Data provided —
● ● ● ● ●

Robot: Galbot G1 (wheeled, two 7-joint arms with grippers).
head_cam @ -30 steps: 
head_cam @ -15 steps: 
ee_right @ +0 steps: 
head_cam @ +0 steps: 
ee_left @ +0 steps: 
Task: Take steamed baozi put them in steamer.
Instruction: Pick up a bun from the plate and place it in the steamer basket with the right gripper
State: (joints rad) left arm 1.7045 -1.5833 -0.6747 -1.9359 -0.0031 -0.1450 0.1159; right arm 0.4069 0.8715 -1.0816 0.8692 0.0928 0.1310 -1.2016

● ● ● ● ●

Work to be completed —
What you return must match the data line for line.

Task solution —
Robot: Galbot G1 (wheeled, two 7-joint arms with grippers).
head_cam @ -30 steps: 
head_cam @ -15 steps: 
ee_right @ +0 steps: 
head_cam @ +0 steps: 
ee_left @ +0 steps: 
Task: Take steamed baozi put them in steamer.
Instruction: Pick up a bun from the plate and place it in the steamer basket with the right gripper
State: (joints rad) left arm 1.7045 -1.5833 -0.6747 -1.9359 -0.0031 -0.1450 0.1159; right arm 0.4069 0.8715 -1.0816 0.8692 0.0928 0.1310 -1.2016

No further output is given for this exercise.